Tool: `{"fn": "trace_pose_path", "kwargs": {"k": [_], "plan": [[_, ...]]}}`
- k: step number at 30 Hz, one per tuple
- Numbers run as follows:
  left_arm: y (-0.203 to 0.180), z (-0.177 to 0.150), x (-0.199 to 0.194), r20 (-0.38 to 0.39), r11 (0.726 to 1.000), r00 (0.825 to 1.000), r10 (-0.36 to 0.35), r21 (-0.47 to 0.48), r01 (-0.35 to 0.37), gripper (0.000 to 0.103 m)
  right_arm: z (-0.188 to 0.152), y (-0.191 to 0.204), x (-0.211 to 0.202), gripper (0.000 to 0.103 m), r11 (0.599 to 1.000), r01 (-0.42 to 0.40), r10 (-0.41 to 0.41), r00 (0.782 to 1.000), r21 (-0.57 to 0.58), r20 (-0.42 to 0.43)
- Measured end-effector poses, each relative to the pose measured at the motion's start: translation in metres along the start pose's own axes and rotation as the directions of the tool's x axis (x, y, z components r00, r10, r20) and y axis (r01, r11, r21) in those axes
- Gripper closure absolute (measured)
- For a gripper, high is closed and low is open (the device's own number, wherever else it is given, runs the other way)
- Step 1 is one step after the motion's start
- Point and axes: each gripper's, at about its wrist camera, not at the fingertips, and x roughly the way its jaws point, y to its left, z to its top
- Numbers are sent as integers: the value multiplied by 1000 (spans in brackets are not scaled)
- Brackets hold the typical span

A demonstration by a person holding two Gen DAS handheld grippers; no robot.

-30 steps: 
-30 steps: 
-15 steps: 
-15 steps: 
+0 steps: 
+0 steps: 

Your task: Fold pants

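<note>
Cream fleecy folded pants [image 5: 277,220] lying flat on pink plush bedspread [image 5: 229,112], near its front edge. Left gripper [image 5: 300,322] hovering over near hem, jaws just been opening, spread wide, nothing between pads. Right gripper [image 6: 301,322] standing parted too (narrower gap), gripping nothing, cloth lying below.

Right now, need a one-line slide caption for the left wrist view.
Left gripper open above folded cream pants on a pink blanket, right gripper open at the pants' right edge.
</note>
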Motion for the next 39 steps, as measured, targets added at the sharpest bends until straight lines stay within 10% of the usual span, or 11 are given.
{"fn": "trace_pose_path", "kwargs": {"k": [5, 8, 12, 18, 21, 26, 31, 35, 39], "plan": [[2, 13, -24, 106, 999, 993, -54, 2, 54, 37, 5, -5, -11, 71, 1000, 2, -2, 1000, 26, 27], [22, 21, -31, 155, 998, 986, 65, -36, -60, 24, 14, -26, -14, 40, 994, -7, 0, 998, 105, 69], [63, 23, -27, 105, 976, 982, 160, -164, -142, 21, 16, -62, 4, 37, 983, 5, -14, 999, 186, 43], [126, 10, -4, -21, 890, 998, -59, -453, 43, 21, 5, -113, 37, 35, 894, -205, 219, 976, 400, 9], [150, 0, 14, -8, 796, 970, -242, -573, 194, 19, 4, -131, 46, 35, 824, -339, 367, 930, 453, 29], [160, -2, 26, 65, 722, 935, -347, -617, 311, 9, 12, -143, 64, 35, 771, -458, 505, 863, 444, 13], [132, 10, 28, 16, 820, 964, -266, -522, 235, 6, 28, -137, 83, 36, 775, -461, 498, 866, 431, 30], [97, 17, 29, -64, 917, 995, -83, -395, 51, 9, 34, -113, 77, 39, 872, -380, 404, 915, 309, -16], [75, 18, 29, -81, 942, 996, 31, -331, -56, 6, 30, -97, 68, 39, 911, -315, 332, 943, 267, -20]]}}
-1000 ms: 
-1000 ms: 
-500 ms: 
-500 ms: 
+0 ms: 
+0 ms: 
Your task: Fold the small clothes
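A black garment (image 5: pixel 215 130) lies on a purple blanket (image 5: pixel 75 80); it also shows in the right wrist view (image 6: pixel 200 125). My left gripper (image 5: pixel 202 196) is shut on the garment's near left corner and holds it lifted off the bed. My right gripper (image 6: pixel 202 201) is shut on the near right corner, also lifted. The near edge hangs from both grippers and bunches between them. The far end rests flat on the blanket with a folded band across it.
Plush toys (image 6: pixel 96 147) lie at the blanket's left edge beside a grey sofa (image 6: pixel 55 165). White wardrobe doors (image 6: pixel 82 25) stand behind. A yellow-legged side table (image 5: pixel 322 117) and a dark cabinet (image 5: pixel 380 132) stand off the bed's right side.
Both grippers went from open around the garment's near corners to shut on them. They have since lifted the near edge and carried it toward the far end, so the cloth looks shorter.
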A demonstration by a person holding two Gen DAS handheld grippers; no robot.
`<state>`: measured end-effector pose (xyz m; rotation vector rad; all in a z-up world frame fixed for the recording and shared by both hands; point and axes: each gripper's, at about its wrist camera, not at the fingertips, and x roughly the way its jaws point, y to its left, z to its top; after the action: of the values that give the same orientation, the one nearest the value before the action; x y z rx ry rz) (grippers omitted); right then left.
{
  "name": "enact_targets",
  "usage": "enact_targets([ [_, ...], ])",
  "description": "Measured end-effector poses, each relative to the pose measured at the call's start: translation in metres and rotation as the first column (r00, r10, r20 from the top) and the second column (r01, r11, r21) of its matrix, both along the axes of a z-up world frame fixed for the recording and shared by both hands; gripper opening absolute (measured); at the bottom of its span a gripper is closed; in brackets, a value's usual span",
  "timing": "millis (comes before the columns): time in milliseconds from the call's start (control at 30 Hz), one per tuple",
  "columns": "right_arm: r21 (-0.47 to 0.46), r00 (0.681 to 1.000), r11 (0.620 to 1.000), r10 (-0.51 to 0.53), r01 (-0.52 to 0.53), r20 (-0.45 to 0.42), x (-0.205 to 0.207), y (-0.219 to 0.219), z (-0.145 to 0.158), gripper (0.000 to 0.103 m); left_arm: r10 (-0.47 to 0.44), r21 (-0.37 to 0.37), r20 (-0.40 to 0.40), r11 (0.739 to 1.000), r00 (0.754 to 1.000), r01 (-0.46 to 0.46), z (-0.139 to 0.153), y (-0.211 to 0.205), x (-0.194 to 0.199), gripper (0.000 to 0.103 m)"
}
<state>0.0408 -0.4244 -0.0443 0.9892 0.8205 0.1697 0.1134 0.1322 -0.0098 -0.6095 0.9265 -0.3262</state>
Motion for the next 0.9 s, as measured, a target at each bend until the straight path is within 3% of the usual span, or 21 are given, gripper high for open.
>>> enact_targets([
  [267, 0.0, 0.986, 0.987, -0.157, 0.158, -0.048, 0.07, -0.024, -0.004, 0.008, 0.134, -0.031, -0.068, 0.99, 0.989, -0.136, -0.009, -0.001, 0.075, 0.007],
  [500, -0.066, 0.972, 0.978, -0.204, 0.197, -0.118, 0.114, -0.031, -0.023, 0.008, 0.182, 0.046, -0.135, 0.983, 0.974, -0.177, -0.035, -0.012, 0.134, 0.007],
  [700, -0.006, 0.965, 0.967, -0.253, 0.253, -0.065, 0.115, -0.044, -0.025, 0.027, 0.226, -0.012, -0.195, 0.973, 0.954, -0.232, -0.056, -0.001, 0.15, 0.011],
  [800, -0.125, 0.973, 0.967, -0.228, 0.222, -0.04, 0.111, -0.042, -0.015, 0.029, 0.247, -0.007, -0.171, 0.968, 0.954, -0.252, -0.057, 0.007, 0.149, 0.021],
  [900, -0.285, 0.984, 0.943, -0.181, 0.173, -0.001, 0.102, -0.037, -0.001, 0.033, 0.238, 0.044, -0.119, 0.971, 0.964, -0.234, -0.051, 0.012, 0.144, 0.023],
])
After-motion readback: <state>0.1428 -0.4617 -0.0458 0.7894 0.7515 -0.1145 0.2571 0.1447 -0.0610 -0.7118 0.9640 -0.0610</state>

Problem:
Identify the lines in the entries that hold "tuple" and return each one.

Written response:
- k: step number at 30 Hz, one per tuple
  "timing": "millis (comes before the columns): time in milliseconds from the call's start (control at 30 Hz), one per tuple",

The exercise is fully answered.